* Task brief
From the entries below, please output exactly the lines starting at the one containing "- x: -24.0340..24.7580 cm" and ending at the one containing "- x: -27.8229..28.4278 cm", both included.

* Entries supplied
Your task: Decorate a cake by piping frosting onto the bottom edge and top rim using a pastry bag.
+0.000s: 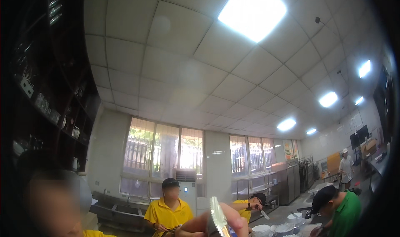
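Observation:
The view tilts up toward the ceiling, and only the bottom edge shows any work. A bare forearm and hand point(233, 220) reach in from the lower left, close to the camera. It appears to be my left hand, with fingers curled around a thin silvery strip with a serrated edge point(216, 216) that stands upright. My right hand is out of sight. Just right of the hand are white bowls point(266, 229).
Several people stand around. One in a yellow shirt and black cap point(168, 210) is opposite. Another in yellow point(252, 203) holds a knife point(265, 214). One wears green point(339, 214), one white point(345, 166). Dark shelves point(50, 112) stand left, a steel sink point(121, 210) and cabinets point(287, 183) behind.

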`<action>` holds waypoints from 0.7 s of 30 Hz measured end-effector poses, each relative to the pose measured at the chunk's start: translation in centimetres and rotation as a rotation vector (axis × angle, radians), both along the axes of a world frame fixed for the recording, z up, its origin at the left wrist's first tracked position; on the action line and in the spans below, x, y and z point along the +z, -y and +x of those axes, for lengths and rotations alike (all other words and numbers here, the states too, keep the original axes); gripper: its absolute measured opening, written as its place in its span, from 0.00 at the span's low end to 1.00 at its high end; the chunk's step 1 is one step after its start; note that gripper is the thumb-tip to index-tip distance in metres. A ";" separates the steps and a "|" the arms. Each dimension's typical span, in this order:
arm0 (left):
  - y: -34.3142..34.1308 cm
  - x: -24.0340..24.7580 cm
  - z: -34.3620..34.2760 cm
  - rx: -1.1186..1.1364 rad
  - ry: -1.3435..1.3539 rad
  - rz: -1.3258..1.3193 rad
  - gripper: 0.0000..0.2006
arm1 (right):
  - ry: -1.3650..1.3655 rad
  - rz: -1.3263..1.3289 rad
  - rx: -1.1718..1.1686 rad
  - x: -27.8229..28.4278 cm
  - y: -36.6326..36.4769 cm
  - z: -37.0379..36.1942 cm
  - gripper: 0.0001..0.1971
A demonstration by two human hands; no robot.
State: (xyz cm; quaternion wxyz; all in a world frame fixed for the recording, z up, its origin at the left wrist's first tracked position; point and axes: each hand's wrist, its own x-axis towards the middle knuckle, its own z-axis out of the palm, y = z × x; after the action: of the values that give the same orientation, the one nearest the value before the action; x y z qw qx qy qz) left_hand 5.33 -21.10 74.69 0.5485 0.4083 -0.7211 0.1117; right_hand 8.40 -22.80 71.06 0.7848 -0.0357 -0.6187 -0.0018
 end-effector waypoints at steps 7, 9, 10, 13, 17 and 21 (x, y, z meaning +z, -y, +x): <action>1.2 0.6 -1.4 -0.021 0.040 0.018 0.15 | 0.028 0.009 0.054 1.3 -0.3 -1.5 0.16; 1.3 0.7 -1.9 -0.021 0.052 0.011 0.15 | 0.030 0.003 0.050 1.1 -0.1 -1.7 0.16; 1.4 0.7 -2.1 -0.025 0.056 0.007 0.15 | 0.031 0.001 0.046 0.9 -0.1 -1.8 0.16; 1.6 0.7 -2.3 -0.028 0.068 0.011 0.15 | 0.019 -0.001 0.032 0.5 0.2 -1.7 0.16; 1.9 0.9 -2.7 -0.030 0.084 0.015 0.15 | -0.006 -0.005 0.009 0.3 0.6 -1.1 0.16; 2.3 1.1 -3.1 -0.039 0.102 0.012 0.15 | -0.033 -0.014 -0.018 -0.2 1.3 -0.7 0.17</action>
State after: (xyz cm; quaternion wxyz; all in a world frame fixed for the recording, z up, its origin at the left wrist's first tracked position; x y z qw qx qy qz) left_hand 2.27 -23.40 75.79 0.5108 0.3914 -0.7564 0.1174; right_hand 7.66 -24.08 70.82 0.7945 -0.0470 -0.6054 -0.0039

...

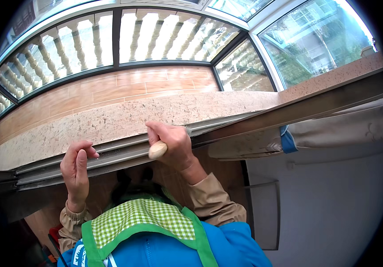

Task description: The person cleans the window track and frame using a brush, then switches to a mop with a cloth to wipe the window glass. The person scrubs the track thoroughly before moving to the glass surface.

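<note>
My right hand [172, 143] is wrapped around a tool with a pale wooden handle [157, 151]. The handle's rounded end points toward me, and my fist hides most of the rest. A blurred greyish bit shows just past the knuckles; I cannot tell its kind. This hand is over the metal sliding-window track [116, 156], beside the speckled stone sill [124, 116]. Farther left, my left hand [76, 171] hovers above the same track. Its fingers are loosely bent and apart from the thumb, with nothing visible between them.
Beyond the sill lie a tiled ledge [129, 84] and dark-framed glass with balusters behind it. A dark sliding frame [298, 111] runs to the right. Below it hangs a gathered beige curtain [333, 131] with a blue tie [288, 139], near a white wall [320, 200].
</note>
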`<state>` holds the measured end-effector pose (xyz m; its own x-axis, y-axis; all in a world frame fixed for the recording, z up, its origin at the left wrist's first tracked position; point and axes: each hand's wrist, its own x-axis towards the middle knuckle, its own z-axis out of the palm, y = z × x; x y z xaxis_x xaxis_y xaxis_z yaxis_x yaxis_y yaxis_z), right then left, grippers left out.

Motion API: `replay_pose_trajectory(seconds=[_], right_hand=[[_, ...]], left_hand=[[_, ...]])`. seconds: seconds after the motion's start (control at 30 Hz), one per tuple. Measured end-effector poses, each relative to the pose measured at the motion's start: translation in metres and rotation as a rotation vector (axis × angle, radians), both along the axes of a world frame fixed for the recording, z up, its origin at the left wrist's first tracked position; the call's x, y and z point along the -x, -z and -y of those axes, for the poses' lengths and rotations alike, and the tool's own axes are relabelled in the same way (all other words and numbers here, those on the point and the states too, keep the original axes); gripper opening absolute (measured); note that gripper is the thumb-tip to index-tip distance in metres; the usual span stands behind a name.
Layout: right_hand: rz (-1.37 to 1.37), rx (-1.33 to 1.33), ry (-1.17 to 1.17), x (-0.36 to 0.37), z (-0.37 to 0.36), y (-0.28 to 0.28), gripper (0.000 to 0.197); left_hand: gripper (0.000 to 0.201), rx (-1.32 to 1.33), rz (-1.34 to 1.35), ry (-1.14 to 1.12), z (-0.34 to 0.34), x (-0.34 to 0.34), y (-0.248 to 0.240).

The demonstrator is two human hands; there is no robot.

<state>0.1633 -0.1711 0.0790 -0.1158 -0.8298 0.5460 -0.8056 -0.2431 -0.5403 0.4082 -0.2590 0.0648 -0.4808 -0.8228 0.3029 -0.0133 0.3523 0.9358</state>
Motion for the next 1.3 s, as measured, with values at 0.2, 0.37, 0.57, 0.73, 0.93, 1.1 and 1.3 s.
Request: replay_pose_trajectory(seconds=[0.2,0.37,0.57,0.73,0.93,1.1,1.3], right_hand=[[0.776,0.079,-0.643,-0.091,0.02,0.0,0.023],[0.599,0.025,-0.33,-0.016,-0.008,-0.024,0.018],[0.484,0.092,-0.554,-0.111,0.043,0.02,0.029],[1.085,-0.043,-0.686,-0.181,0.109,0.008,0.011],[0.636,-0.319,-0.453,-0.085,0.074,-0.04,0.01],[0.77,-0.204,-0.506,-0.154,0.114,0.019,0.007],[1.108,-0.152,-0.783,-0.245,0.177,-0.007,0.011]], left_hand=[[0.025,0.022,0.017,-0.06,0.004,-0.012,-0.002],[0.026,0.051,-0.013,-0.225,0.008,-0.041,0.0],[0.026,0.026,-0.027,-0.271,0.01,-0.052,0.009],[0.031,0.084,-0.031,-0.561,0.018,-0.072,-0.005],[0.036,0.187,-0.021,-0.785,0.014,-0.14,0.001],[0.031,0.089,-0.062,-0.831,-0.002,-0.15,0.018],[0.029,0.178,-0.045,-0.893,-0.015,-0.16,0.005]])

* Written response
  - x: -24.0340..24.7580 cm
  - z: -34.3620..34.2760 cm
  - rx: -1.1186..1.1364 rad
  - ry: -1.3435..1.3539 rad
  - rz: -1.3258..1.3193 rad
  - gripper: 0.0000..0.2006
arm1 (right):
  - ry: -1.3650..1.3655 rad
  - rz: -1.3263..1.3289 rad
  - rx: -1.1718..1.1686 rad
  - x: -27.8229..28.4278 cm

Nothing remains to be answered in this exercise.